And I woke up to see that the Iranians had launched their counter-strike against the Americans.

It was sort of a weird day yesterday because we were sort of in this holding pattern and trying to guess, speculate about what that might look like.

And this morning we found out it was a missile strike against a US military base in Qatar.

So that was obviously pretty concerning.

And then after that we found out that in fact the Iranians had warned the Qataris and effectively the Americans that it was coming.

So they managed to evacuate.

No one got hurt.

Most of the missiles, I think probably all of them, got shot down.
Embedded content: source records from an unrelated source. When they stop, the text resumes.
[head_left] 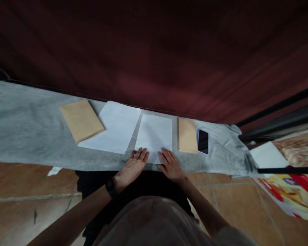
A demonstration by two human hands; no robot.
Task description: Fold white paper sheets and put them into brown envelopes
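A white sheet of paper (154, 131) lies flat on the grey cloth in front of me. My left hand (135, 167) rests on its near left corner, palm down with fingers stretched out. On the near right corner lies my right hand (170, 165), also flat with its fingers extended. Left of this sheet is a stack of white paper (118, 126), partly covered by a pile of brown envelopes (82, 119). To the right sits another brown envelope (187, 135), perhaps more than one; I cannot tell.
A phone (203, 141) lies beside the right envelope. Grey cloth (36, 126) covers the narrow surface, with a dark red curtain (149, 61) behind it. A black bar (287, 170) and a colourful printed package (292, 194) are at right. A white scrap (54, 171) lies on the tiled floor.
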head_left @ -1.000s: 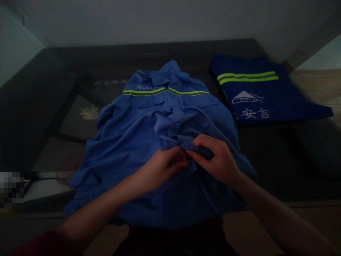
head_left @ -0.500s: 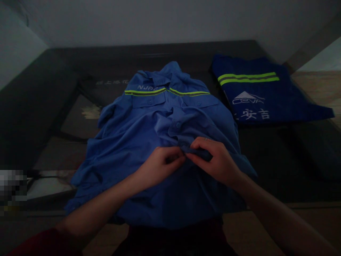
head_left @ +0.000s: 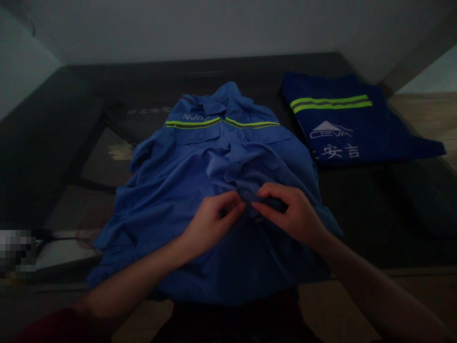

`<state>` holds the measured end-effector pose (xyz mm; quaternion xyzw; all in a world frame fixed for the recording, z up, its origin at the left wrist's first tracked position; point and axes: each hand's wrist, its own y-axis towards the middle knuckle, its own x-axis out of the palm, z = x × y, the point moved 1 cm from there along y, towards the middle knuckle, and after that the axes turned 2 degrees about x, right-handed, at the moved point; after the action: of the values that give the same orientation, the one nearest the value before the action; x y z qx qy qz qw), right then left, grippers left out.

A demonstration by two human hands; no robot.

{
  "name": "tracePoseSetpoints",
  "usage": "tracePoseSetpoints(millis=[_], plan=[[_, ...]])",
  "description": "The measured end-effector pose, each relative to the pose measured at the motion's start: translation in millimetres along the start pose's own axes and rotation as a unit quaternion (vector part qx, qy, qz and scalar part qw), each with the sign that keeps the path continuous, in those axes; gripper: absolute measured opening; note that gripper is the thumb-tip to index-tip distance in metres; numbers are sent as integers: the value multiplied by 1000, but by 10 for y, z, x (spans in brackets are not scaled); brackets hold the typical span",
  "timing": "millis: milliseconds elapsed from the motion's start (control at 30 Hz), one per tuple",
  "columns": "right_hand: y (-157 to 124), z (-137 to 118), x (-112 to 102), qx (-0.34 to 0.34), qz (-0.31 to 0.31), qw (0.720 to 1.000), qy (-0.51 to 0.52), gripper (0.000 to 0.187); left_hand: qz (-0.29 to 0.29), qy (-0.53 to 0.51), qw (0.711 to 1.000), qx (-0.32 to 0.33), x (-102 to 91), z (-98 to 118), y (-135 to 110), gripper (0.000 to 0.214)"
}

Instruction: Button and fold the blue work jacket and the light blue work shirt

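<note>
A blue work shirt (head_left: pixel 171 200) with yellow-green reflective chest stripes lies front up, its collar pointing away from me. My left hand (head_left: pixel 223 214) pinches the edge of the shirt's button placket between thumb and forefinger. Just to its right, my right hand (head_left: pixel 285 207) grips the placket too, with a fold of cloth between its fingers. The fingertips of both hands are a small gap apart. Above them on the placket, a fastened-looking button (head_left: pixel 237 166) shows. Any button between the fingertips is too dark to make out.
A dark table (head_left: pixel 364 209) carries the shirt. At the back right lies a folded darker blue garment (head_left: pixel 378 128) with reflective stripes and white lettering. Beyond the table stands a grey wall (head_left: pixel 214 28). A blurred patch (head_left: pixel 17 252) hides something at the left edge.
Both hands stay at the placket. The fingertips have parted slightly, and the cloth between them is turned a little differently. The view has shifted slightly.
</note>
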<state>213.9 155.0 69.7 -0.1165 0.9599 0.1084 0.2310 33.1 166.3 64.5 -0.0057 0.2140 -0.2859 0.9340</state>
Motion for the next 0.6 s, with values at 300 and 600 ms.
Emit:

So it was a show of strength.

It was

a bit of face-saving enough to say we responded without sort of provoking that cycle of retaliation with the Americans that we were very worried about.

I think I've seen from the Iranian news sources that they told a different story about that in Iran.

I think they'd said they destroyed the US military base.

That's not the case.

So that was okay.

So this is encouraging.

Hopefully that's it.

We've drawn a line under the exchange of fire between the US and Iran.

So now we have the, well, let's get back to the conflict between Iran and Israel.

And that was ramped up.

That had been escalated overnight as well.

In fact, the Israelis themselves were saying that this was their most intense attack on Tehran since this began 11 days ago.

Why would that be?

Particularly because it wasn't attacking nuclear sites anymore, which is how this whole thing started, of course.

It was all about the nuclear sites, getting rid of them.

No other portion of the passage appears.